A beautiful and poignant take on a classic historical legend, "Hatfield's and McCoys" is both epic and hauntingly sad at the same time. An excellent western that rivals the likes of "Open Range" and "Broken Trail" for it's sweeping majesty and a wonderful portrayal of the true price of hatred. Two families, once friends, at each other's throats, their greed and pride keeping a feud alive that would shape the lives of the people around them and destroy themselves in the process. While it felt over long in a few spots (I would have cut about 40-45 minutes out personally) it was never one that made you look at your watch every half an hour. It certainly kept me on the edge of my seat and it was a surprise when I looked over to see how long I'd been watching for. With great picture quality, and amazing audio to couple itself to a top notch performance by some of Hollywood's finest, I give "Hatfields and McCoys" a rousing round of applause and recommend it for immediate viewing. 

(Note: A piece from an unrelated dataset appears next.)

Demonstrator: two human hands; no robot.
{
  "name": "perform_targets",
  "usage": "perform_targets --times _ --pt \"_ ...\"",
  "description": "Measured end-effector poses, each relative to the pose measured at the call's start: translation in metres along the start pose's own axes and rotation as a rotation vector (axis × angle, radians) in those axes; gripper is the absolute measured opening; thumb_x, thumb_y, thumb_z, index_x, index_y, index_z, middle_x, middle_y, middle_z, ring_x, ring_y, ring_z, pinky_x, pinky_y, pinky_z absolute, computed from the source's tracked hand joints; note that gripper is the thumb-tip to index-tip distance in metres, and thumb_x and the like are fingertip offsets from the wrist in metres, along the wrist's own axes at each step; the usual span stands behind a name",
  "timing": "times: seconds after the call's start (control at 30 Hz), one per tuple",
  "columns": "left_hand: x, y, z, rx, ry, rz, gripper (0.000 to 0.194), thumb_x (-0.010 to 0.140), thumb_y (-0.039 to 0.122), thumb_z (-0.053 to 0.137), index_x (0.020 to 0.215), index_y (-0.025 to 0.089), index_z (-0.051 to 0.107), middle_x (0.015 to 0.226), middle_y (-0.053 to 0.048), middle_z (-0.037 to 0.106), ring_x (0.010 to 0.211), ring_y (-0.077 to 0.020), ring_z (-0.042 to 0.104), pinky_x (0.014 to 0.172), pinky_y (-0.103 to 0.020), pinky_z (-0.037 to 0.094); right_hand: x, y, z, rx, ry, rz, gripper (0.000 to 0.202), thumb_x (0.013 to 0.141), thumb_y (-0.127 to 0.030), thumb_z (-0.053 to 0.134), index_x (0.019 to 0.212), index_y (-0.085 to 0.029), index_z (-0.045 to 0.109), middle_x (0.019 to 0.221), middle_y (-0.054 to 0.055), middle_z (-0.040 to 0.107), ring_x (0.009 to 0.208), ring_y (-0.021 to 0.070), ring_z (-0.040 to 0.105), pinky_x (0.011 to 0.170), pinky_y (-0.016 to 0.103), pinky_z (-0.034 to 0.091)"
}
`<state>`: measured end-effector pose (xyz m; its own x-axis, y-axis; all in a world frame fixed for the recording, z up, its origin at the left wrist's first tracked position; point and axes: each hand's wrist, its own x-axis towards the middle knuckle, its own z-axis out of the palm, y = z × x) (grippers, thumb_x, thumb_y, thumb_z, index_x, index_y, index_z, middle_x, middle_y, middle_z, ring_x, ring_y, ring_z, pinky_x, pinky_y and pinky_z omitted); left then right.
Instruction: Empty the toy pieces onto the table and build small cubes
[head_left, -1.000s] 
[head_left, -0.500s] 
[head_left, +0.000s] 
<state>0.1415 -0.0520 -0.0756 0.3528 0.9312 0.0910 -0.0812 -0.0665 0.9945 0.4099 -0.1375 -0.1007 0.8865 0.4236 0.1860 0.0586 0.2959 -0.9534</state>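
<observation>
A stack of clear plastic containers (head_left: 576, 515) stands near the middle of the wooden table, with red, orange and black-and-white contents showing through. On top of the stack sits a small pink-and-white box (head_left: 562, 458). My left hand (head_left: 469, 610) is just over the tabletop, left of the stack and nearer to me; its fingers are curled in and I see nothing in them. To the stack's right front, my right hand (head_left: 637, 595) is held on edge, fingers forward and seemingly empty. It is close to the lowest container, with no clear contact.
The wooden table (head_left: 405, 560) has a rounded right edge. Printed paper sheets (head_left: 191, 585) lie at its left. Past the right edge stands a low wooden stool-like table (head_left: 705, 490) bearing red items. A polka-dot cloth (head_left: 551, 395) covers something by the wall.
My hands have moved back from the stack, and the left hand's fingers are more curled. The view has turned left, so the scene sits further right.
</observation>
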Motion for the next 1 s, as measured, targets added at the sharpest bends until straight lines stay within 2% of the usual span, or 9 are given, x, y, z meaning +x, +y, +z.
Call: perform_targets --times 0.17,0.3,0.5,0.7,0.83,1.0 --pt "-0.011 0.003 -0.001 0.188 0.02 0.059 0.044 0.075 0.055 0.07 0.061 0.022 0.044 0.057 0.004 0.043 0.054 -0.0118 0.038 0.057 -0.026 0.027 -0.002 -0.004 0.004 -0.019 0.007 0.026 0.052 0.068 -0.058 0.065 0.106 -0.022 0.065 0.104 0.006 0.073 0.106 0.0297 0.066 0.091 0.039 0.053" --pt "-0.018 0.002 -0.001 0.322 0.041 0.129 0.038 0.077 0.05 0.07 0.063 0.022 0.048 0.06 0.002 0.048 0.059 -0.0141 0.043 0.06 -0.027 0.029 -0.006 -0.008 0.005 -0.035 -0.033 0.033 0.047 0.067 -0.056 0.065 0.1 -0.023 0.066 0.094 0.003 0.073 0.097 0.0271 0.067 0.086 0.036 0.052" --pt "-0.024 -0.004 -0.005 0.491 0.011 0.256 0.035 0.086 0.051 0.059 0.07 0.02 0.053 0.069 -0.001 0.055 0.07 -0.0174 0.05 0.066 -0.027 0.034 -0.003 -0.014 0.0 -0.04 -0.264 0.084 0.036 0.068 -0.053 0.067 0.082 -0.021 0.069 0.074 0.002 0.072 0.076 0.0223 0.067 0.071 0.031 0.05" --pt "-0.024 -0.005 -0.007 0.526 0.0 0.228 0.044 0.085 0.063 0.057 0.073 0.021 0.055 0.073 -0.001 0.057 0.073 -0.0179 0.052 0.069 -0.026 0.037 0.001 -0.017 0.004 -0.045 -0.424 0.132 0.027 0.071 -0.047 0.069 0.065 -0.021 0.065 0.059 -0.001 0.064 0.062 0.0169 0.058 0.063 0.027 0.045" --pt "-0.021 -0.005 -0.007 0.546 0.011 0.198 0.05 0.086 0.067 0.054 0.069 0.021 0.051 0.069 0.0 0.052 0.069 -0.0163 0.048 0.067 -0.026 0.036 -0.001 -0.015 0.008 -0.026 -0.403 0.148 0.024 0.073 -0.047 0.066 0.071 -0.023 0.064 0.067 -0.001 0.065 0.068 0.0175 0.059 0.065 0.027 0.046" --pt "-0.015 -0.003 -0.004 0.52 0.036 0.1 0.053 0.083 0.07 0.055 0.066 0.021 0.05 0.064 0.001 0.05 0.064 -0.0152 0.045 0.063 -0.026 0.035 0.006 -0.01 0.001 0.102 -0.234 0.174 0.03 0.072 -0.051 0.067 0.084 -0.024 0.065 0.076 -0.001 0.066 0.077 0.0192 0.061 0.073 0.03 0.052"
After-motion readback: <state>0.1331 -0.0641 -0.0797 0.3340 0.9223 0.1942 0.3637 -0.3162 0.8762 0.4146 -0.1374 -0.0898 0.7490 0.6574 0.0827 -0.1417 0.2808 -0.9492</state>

*Recommendation: Watch It!​*


----------



## GoNoles (Jul 7, 2012)

*Re: Hatfields & McCoys*

Awesome, thanks. I intend on buying this on Blu and intentionally skipped the tv presentation once I saw it was coming. I figured Id wait on superior PQ and AQ.


----------



## ALMFamily (Oct 19, 2011)

*Re: Hatfields & McCoys*

Thanks for the review Mike! :T

Owen actually wrote up a quick review a little bit ago and it caught my eye - I also plan to get it on BR. Cheers!


----------



## ozar (Feb 12, 2012)

*Re: Hatfields & McCoys*

Thanks for the review, Mike! 

This mini-series was definitely one of the best TV experiences I've ever had, and I added the blu-ray edition to my personal video library on day one!


----------



## titanius719 (Aug 8, 2012)

*Re: Hatfields & McCoys*

This was the best work the History Channel has done. I did not even know about the feud until I saw the mini series. One of my coworkers at Dish mentioned the color gradient as well, but I think it gives every scene a quality all its own. Like your looking though a scrapbook you found in your grandparents attic. I was going to buy the DVD so I could watch it a second time but my husband said it was too expensive. To make a long story short I signed up for Blockbuster at Home, which was a lot closer to our budget, and had it mailed to the house. I just started watching it for the second time and honestly, I think it is better than the first.


----------



## wynshadwm (Sep 15, 2009)

*Re: Hatfields & McCoys*

thanks Mike, I'ave never gotten around to the Hatfield's & McCoy's American History, Clan wars so thanks to you for this review, I'll be ordering the (BR) :T


----------



## Robert H (Aug 14, 2012)

*Re: Hatfields & McCoys*

Thanks for the review. I will probably be picking it up!


----------



## Peter Rygiel (Jan 21, 2010)

*Re: Hatfields & McCoys*

I am definitely going to rent this. I love a good western. Deadwood was amazing and it is such a shame it was canceled.


----------



## JQueen (Jan 11, 2012)

*Re: Hatfields & McCoys*

I watched the 3 part series in 1 sitting I could not wait to get to the next episode and I will def. be picking it up on blu ray


----------



## tripplej (Oct 23, 2011)

*Re: Hatfields & McCoys*

I saw this when it was on tv. Great mini series. Thanks for the review as well. I will have to get the dvd. I hope they make a sequel. It will be worth watching as well.


----------



## phillihp23 (Mar 14, 2012)

*Re: Hatfields & McCoys*

Great Series, I have watched it a few times now. Well done movie, would love to see a documentary with interviews of the family relatives today and what they have to say about the whole situation. Or "what they were told through oral history" of the situation.


----------